Scan the material and copy out each line where the word "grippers" occurs.

Start of Block

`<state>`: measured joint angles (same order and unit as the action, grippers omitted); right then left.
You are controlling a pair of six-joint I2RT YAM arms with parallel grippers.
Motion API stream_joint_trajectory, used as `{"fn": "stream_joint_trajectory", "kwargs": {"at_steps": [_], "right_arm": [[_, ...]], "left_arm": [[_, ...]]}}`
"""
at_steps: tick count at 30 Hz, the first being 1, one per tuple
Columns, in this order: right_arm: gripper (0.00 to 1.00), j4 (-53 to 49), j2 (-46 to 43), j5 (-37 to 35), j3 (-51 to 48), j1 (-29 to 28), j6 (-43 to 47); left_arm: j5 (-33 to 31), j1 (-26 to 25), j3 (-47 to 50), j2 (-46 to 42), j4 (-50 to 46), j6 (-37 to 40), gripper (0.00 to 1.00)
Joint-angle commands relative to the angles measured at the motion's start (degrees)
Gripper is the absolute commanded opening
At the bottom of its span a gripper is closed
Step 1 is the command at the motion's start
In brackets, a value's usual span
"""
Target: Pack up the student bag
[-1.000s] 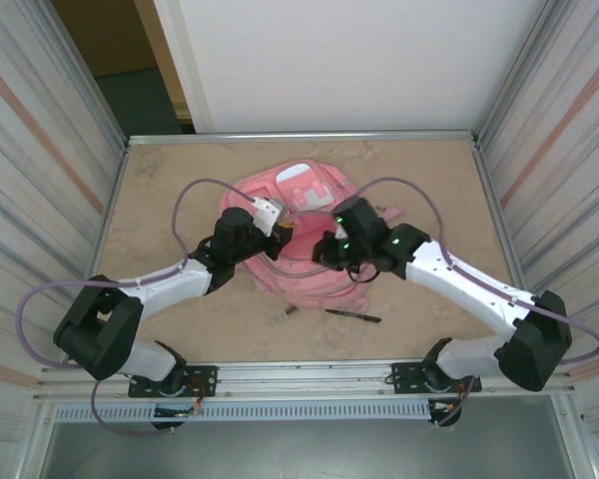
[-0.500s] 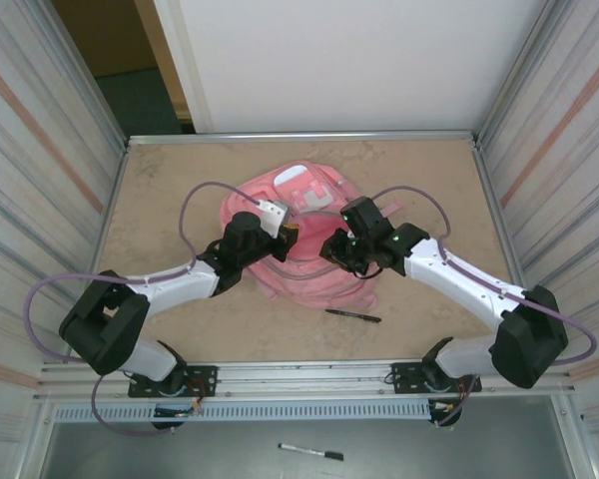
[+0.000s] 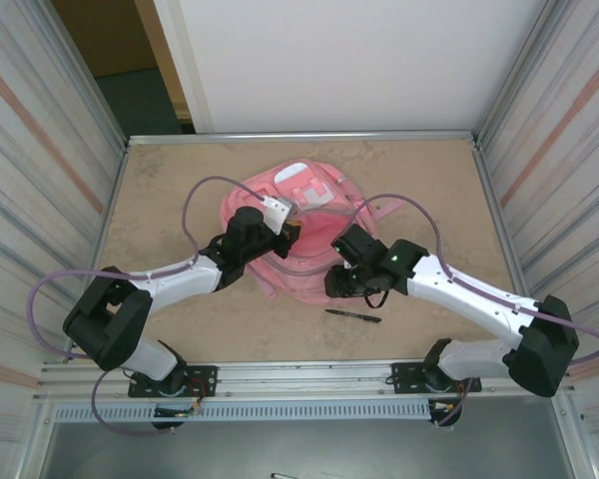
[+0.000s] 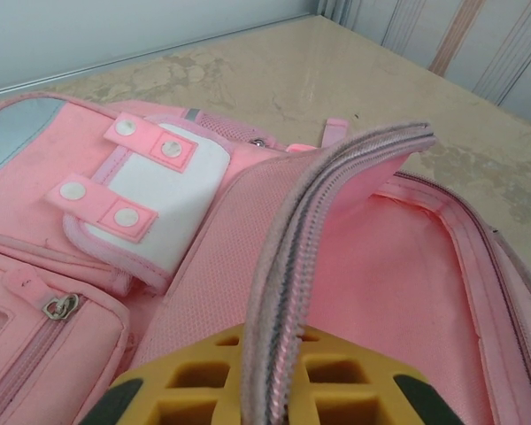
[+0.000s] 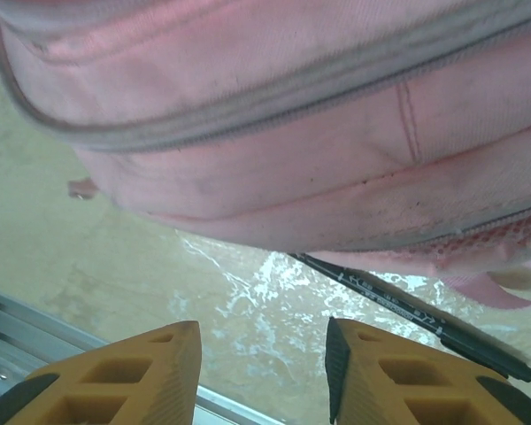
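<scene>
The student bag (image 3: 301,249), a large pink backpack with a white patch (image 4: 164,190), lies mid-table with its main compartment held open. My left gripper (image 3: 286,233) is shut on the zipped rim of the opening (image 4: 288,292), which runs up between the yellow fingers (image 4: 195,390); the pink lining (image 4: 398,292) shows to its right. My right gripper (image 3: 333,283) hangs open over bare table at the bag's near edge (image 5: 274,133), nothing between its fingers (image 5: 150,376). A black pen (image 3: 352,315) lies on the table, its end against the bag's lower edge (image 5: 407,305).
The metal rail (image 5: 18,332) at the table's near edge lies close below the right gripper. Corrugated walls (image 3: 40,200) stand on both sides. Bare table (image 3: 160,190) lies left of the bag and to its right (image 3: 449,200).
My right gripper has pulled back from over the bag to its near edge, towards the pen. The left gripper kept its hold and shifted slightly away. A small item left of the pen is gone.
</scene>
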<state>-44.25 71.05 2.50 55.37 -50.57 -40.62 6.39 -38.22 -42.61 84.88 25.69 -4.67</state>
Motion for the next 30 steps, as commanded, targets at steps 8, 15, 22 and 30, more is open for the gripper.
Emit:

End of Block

Written solution:
`<state>`: measured joint angles (same order and unit as the action, grippers omitted); right then left.
You are controlling a pair of six-joint I2RT YAM arms with parallel grippers.

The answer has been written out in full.